Mais le réalisateur Spike Jonze, par ailleurs auteur du scénario, emploie Scarlett Johansson pour vocaliser et « jouer » la voix de Samantha. L'astuce aurait pu être un coup de génie ‑la comédienne fait effectivement un boulot d'enfer‑ mais s'avère en fait un mauvais tour de magie. Car dès que la voix de Samantha retentit, le spectateur sort du film et « voit » Scarlett Johansson, véritable concentré de sensualité féminine dont le visage et le corps ont été maintes fois sublimés à l'écran. Au lieu d'apprivoiser l'étrange féminité invisible de Samantha comme Théodore, on est immédiatement percutés par l'image mentale et hyper‑sexualisée d'une actrice mondialement connue... En VF, l'astuce reste la même, le doublage de Samantha étant, lui aussi, assuré par une personnalité connue à la sensualité évidente, Audrey Fleurot.
Le dispositif Phoenix‑voix de Johansson est donc d'emblée bancal. Et c'est fort dommage tant Spike Jonze explore l'âme et les tourments amoureux de son héros avec élégance, tant il esquisse avec acuité et nuance des maux contemporains (solitude, enfermement, ego‑centrisme, hyper‑technologie) tout en ayant l'intelligence de laisser assez d'espace au spectateur pour forger son opinion.

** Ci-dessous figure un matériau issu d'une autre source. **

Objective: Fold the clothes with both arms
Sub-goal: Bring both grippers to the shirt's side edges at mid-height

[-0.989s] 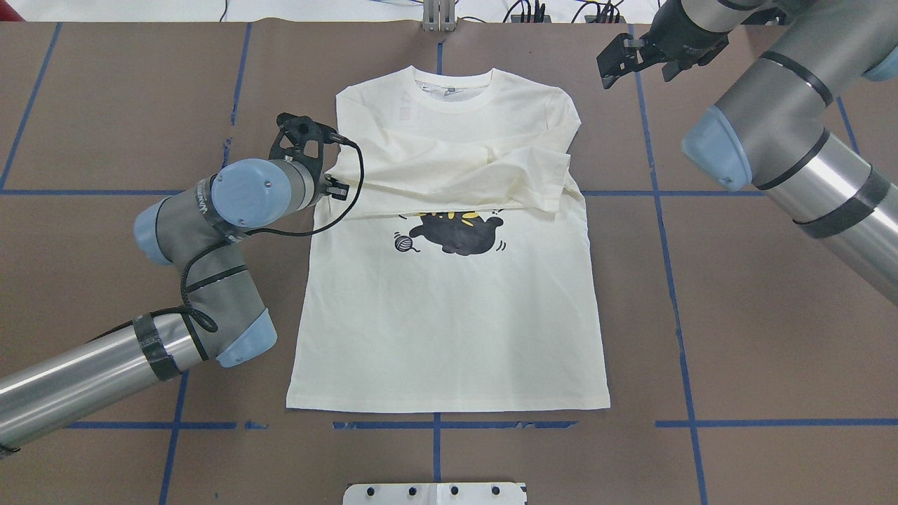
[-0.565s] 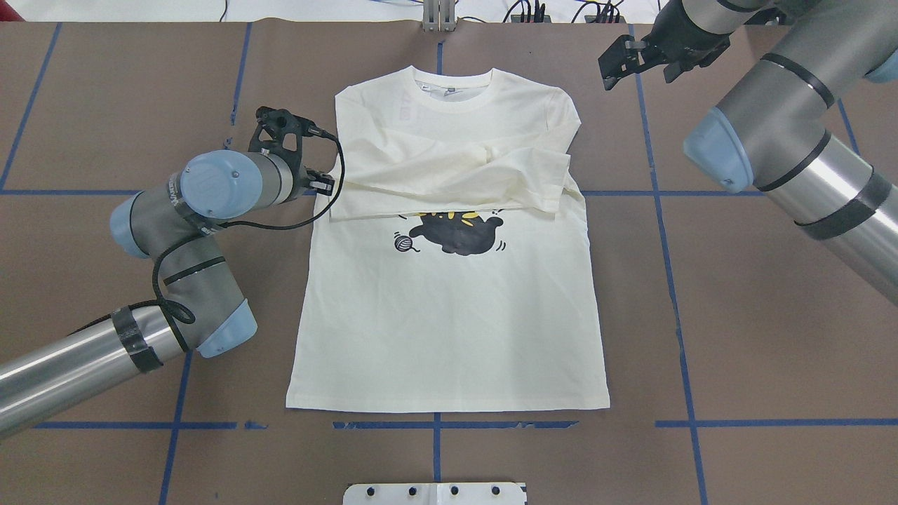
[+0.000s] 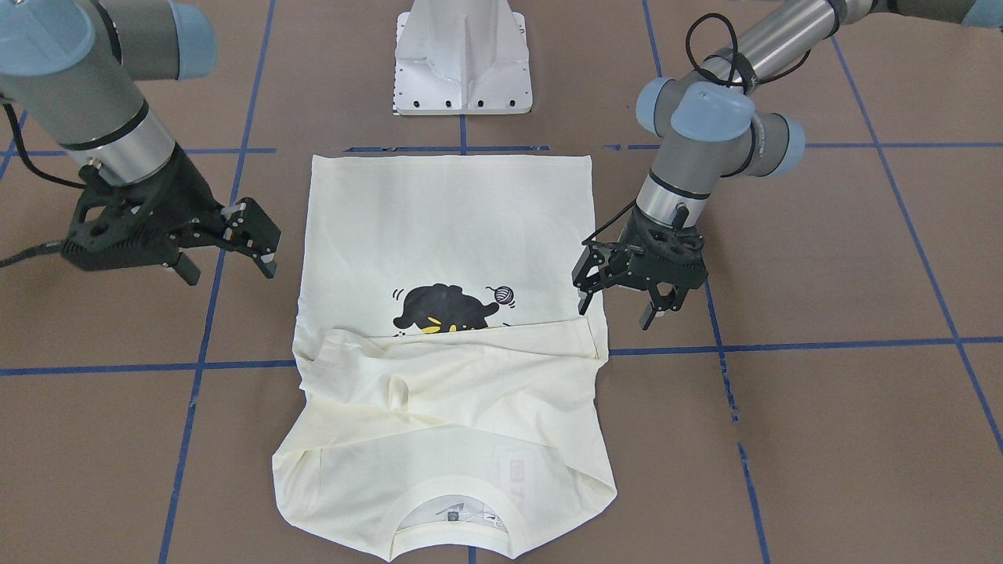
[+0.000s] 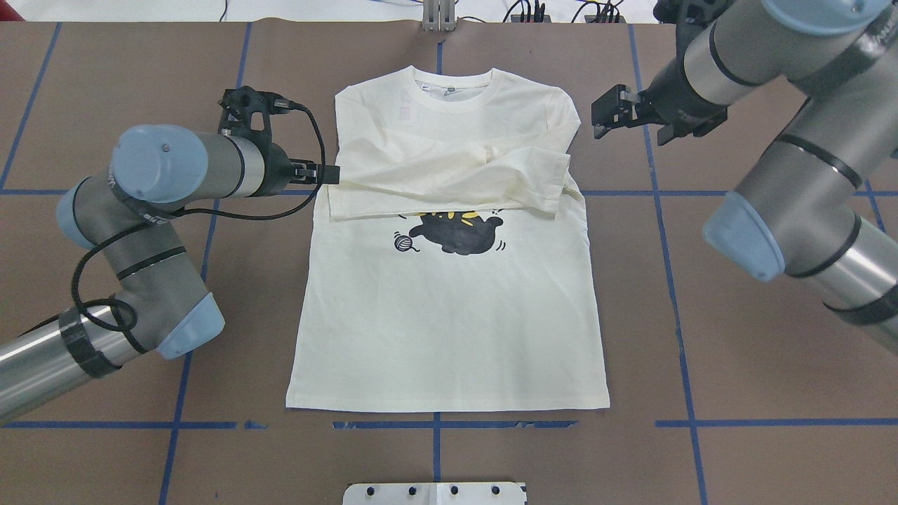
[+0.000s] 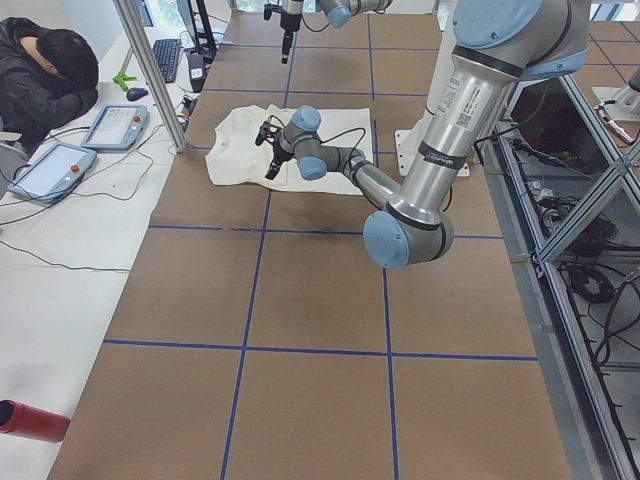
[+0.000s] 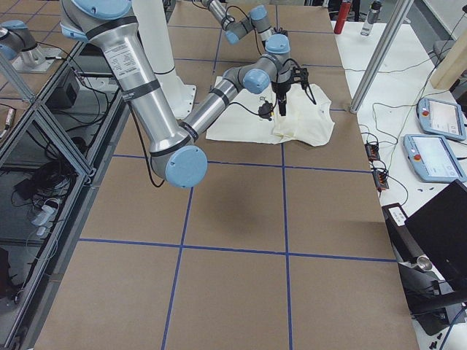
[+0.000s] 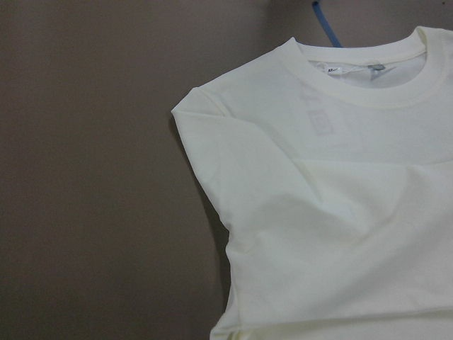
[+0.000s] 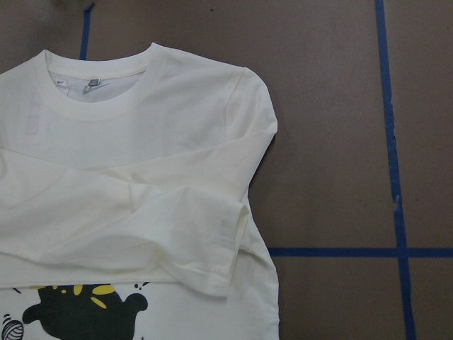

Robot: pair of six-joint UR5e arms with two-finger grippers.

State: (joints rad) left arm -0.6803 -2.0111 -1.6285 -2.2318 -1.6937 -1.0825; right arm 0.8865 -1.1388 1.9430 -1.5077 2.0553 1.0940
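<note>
The cream T-shirt (image 4: 449,315) lies flat, front up, collar at the table's far side. Both sleeves are folded across the chest, just above the black cat print (image 4: 456,233). It also shows in the front view (image 3: 447,219). My left gripper (image 4: 324,173) hovers at the shirt's left edge beside the folded sleeve; in the front view (image 3: 619,307) it is open and empty. My right gripper (image 4: 609,118) is open and empty, just off the shirt's right shoulder, and also shows in the front view (image 3: 227,266). The wrist views show the shoulders (image 7: 318,184) (image 8: 177,142), no fingers.
The white pedestal base (image 3: 462,70) stands at the near edge, by the shirt's hem. Blue tape lines (image 4: 673,280) cross the brown table. Cables (image 4: 533,10) lie past the far edge. An operator (image 5: 45,70) sits at a side desk with tablets.
My left arm has swung left, its wrist turning, with the gripper still at the shirt's left edge. My right gripper has come down and nearer, toward the shirt's right shoulder.
</note>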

Néanmoins, les dialogues d'une extrême beauté ont beau déployer leurs ramures, on perçoit vite l’échafaudage soutenant l'histoire. Spike Jonze, clairement plus intéressé par l'agonie et la fin de l'amour que par son début, expédie un peu vite l'emballement de Theodore pour « elle ». Et, une fois en crise, on anticipe sans peine chacune des étapes de cette love story numérique finalement assez conventionnelle. Après la passion viennent l'ennui, un léger rebond puis l'abandon. Soit, très exactement, le parcours que suit le plaisir procuré par ce film.